The Roman marble hare sculpture pulled from auction at Christie's. Photo courtesy of Christie's.

Christie’s has pulled four Greek and Roman antiquities from an online auction after new evidence arose suggesting they may have been looted.

The four lots—a Roman marble hare, a bronze Roman eagle, and two Attic vases—were quietly withdrawn from the antiquities sale, which ends tomorrow, following “new information by the appropriate authorities from archives currently still unavailable to our researchers,” a Christie’s spokesperson told the Guardian.

Christie’s did not respond to requests for comment.

Archaeologist Christos Tsirogiannis, who has a history of outing looted antiquities that come up for sale as well as in private and museum collections, revealed the artifacts’ illicit origins.

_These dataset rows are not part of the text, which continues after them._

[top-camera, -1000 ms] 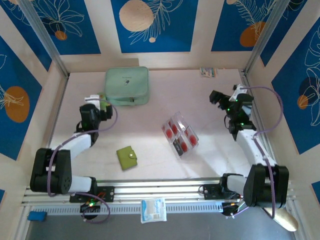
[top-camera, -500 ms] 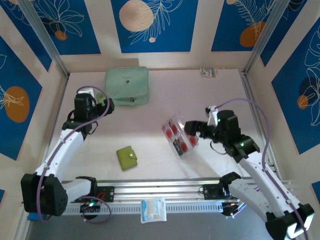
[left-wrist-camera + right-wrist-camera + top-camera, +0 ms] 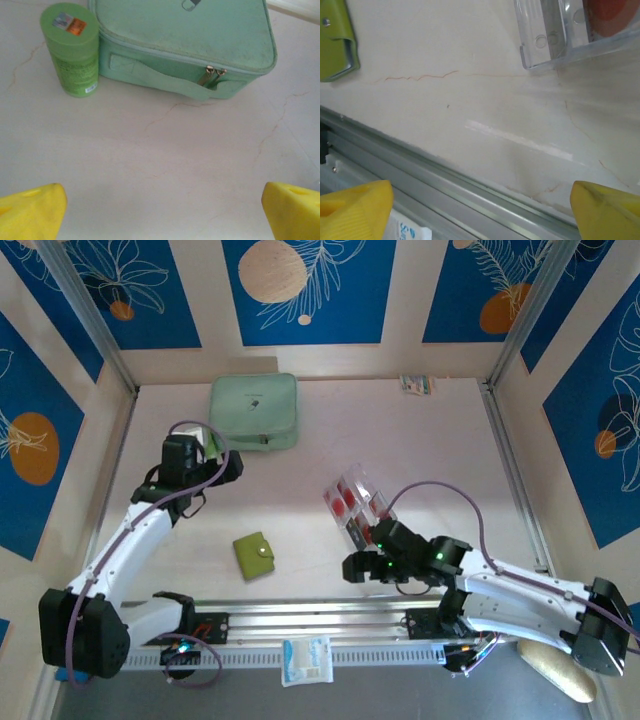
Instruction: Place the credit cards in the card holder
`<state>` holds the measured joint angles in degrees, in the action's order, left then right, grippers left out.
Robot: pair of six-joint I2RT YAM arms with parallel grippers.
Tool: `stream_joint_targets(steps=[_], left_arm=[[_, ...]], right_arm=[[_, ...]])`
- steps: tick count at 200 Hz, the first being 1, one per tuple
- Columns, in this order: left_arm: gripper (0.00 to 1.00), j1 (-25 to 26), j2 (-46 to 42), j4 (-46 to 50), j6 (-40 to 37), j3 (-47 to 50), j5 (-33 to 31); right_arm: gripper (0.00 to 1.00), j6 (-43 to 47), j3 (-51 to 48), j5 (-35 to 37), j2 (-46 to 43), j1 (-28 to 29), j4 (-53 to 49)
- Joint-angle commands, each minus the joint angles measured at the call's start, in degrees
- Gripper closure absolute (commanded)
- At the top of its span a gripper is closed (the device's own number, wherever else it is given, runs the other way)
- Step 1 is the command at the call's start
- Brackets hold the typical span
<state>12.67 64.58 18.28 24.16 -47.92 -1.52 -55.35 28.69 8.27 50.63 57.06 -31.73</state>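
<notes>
The credit cards (image 3: 356, 503) lie as a cluster of clear plastic rectangles with red round marks right of the table's middle; a clear corner of them with a red mark (image 3: 575, 30) is at the top of the right wrist view. The card holder (image 3: 254, 555), a small olive-green fold wallet with a pale snap, lies shut at the front left (image 3: 334, 40). My right gripper (image 3: 356, 568) hangs open just in front of the cards, near the front rail, yellow fingertips (image 3: 355, 210) wide apart over bare table. My left gripper (image 3: 226, 466) is open near the back left, fingertips (image 3: 30, 212) empty.
A large mint-green zip case (image 3: 254, 411) sits at the back left (image 3: 185, 45), with a small green roll (image 3: 75, 47) standing beside it. The aluminium front rail (image 3: 445, 185) runs along the near table edge, with a white tissue pack (image 3: 306, 660) below it.
My right arm has swung from the right side down to the front middle, just in front of the cards. My left gripper has shifted slightly right near the mint case.
</notes>
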Motion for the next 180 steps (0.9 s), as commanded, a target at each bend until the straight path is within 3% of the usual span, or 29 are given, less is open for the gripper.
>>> stream_joint_targets(steps=[1, 108, 180], left_arm=[[0.0, 1.8, 1.1, -0.2, 0.8, 0.2, -0.3], [0.0, 4.6, 1.1, 0.4, -0.1, 0.8, -2.9], [0.0, 6.1, 1.1, 1.1, 0.4, 0.3, -4.6]], right_arm=[[0.08, -3.1, 0.0, 3.5, 2.9, 0.7, 5.8], [0.08, -3.5, -1.5, 6.5, 12.5, -1.2, 19.2], [0.08, -1.9, -0.7, 7.2, 17.3, -7.8, 27.1]])
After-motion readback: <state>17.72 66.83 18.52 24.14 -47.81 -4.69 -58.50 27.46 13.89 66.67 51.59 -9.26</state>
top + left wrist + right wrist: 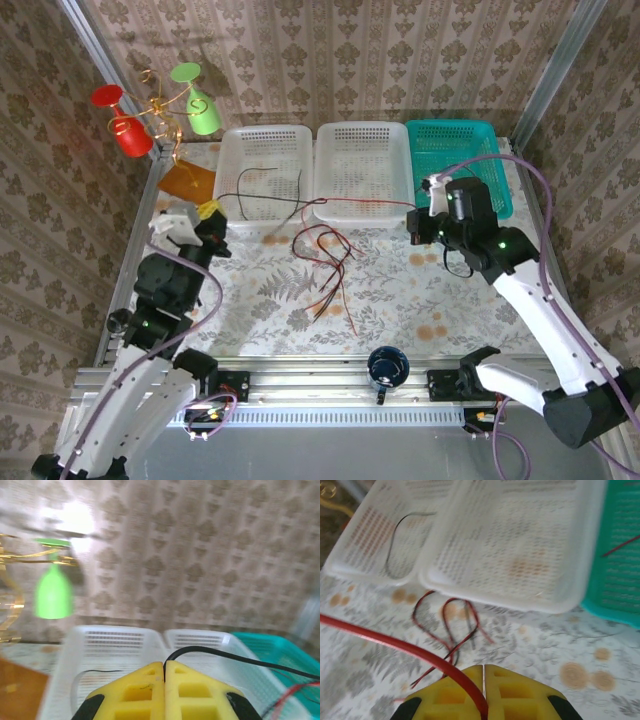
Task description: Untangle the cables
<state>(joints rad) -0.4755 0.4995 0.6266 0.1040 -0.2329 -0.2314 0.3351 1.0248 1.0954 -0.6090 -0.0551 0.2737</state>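
While the left gripper is clamping its blocky yellow fingers tight on a thin black cable, the right gripper is doing the same thing, pinching a glossy red cable that's arcing off to the left. The other cables, skinny red and black loops, are lying tangled on the leafy-patterned tablecloth, just in front of the middle white mesh basket. A curvy black wire is sitting in the left white basket, and a red strand is lying in the teal basket.
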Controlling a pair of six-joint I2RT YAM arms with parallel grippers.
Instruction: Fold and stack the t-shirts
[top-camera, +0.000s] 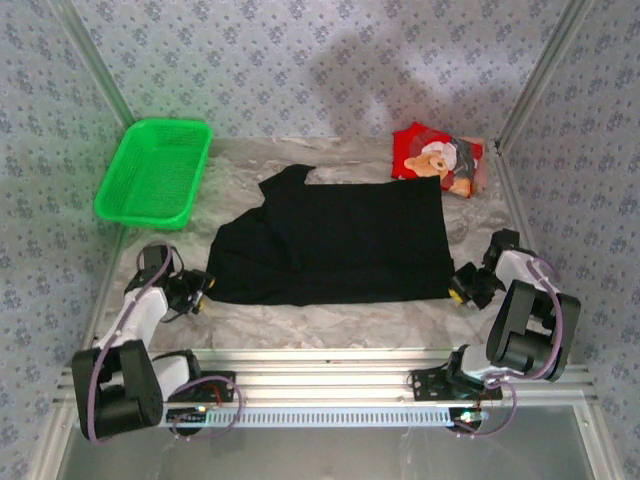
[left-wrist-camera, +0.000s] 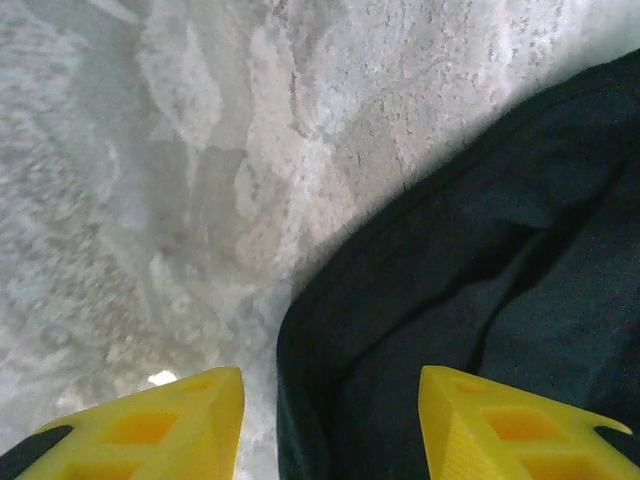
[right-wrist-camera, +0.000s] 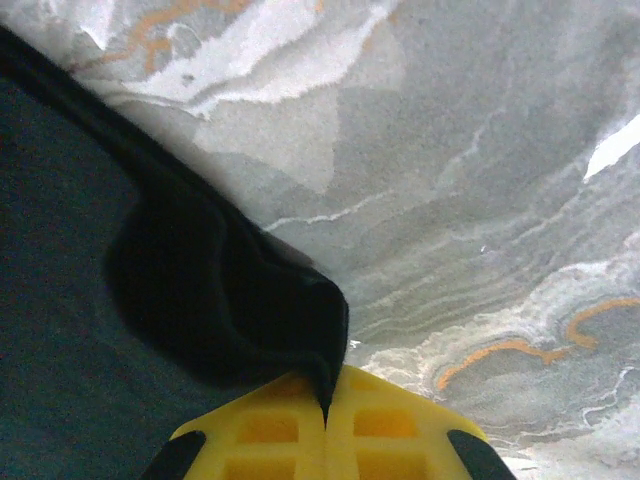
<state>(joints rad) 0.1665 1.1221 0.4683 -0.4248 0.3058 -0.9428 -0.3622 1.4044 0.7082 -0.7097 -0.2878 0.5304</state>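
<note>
Centrally, the black t-shirt (top-camera: 335, 240) lay spread flat on the marbled tabletop (top-camera: 330, 325), with the red teddy-bear t-shirt (top-camera: 438, 160) bunched at its far right corner and a green mesh basket (top-camera: 155, 172) at the far left. The right claw (right-wrist-camera: 325, 400) was pressed together, pinching the black shirt's near right corner. The left claw (left-wrist-camera: 330, 410) stood spread over its near left edge.

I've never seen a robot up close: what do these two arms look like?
The left arm and right arm have black joints, white links and looping purple cables. The left gripper and right gripper have yellow fingers with square recesses and black patches.
</note>
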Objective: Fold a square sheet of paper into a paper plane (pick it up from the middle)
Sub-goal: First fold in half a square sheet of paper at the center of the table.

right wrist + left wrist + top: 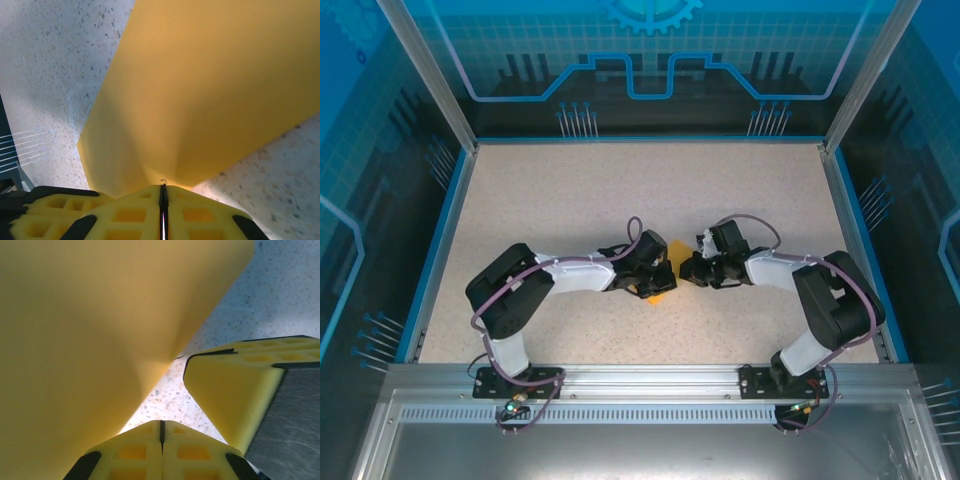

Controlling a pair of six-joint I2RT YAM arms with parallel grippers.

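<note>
The square sheet of paper (210, 85) is plain orange-yellow and held up off the table, bowed into a soft cone. My right gripper (163, 187) is shut on its lower edge, and the paper puckers toward that pinch. My left gripper (161, 426) is shut too. Its jaws meet with nothing seen between them, and speckled table shows between the tips and the paper (85, 340), which passes by its left finger. The right gripper's fingers (230, 395) reach in from the right. From above, both grippers (655, 275) (686, 268) meet mid-table around the paper (658, 292).
The speckled beige table (620, 190) lies open behind and to both sides of the grippers. A blue rim (440, 240) and metal frame posts border it. The left gripper's fingers (50, 210) sit close beside the right gripper's jaws.
</note>
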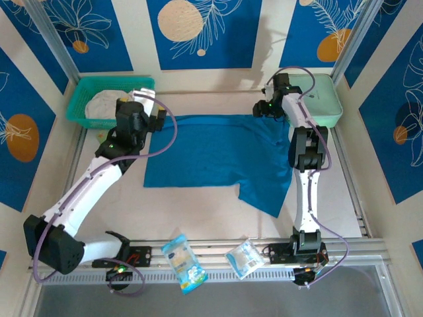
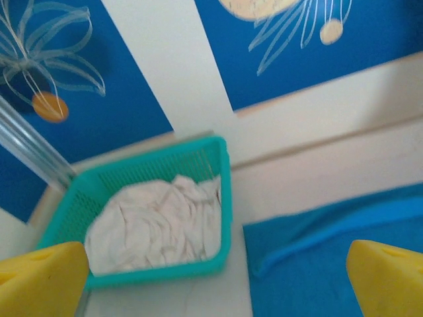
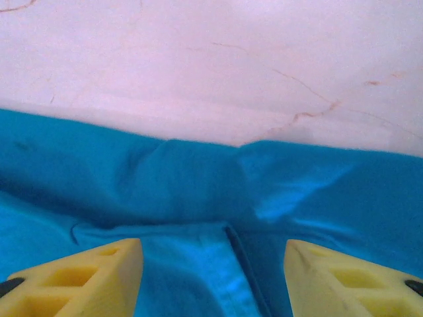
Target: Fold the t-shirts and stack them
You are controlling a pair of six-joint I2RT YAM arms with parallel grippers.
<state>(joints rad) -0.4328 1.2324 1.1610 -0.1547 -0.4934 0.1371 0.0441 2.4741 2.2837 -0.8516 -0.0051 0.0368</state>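
Bottom centre: two packets (image 1: 185, 263) (image 1: 244, 257). Mid-frame: one teal-blue t-shirt (image 1: 211, 155), spread flat. At its upper corners: left gripper (image 2: 215, 277) and right gripper (image 3: 211, 277), both with jaws apart, gripping nothing. Upper left: one off-white t-shirt (image 1: 109, 102), crumpled in one basket (image 1: 115, 82). Upper right: one case (image 1: 324, 99).

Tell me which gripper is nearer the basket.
Left. The left gripper hovers beside the right wall of the basket; the right gripper is across the table, over the far edge of the teal shirt.
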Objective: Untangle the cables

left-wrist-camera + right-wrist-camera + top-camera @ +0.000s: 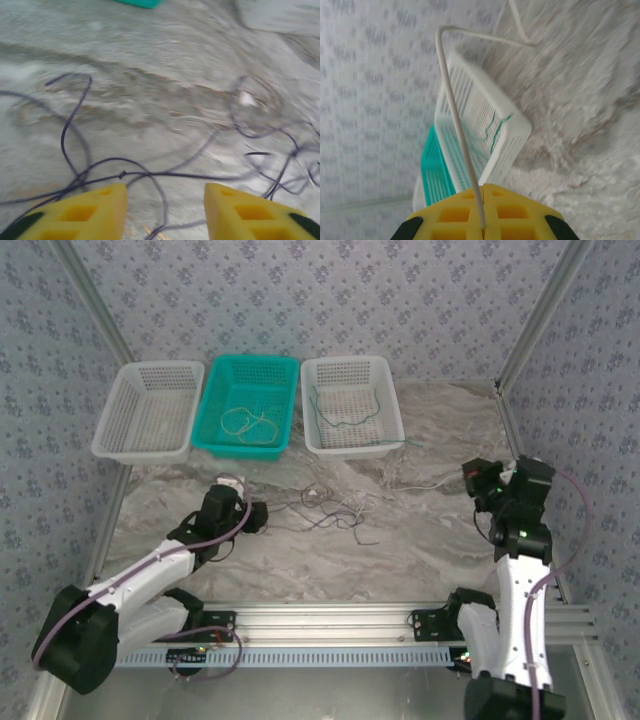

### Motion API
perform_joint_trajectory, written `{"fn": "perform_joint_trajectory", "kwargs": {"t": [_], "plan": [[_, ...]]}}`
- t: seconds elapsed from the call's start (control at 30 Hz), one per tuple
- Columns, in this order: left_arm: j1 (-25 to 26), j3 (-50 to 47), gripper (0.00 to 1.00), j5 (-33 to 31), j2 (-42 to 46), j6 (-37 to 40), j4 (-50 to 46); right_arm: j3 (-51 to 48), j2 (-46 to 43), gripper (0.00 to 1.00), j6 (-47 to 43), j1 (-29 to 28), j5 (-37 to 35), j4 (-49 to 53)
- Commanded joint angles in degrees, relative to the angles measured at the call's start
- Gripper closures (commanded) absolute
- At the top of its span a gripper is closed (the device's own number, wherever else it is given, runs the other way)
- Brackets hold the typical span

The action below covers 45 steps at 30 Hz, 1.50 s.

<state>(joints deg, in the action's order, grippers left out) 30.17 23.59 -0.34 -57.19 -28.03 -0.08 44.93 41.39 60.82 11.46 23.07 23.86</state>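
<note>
A tangle of dark purple-brown cables (335,508) lies mid-table. My left gripper (256,515) sits at its left end. In the left wrist view that gripper (165,212) is open, and a dark cable (150,174) with a small knot runs across the gap just beyond the yellow fingertips (100,210). My right gripper (474,480) hangs above the table at the right. In its wrist view the right gripper (483,192) is shut on a pale cable (452,100) that rises and bends toward the table. A green cable (345,418) lies in the right white basket (390,430). A yellow-tan cable (245,420) lies in the teal basket (210,410).
A third white basket (112,420) stands at the back left. The three baskets line the back of the marbled table (440,540). Patterned walls close in the left, back and right sides. An aluminium rail (330,620) runs along the near edge between the arm bases.
</note>
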Motion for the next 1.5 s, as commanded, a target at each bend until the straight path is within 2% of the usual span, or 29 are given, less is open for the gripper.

“Unprovenanced, looted, and stolen antiquities are continuously on offer by the market, because the market refuses to send images of the objects they intend to sell to the relevant authorities and check these objects with them, before the auction houses and the dealers even compile their sale catalogues,” Tsirogiannis, an associate professor at the Institute of Advanced Studies at the University of Aarhus in Denmark, told Artnet News in an email.

This photograph of a Roman marble hare sculpture from the archives of Italian antiquities dealer Gianfranco Becchina, convicted of selling looted art, matches a work that was set to be sold at an upcoming Christie's auction. Photo courtesy of Becchina archive.

This photograph of a Roman marble hare sculpture from the archives of Italian antiquities dealer Gianfranco Becchina, convicted of selling looted art, matches a work that was set to be sold at an upcoming Christie’s auction. Photo courtesy of Becchina archive.

To stop these sales from going through, Tsirogiannis began compiling his own database of looted antiquities in the early 2000s, gaining access to Greek and Italian records on antiquities trafficking, including photographs and other evidence collected during police raids. He’s tracked down an estimated 1,100 antiquities over the past 15 years.

In this instance, Tsirogiannis was able to trace the four artifacts on offer at Christie’s to Gianfranco Becchina, an Italian antiquities dealer convicted in Greece for selling looted art.

Christie's pulled this Roman bronze eagle sculpture from auction after its ties to a known trafficker in looted antiquities were uncovered. Photo courtesy of Christie's.

Christie’s pulled this Roman bronze eagle sculpture from auction after its ties to a known trafficker in looted antiquities were uncovered. Photo courtesy of Christie’s.

The hare sculpture (dated to the circa second or third century), which carried an estimate of $20,000 to $30,000, was a match for a photograph from Becchina’s inventory. The dealer’s records noted that he bought the artwork for 13,000 Italian lire in 1987, from a man called Tullio, along with other looted antiquities.

The older of the two vases (circa 540–530 BC), featuring black figures, matched a Polaroid of a vase that Raffaele Monticelli, who served four years in prison for trafficking illicit antiquities, supplied to Becchina. The vase with the red figures (430–420 BC) and the eagle sculpture (circa second or third century) also were a match to photographs of artifacts in the Becchina archive.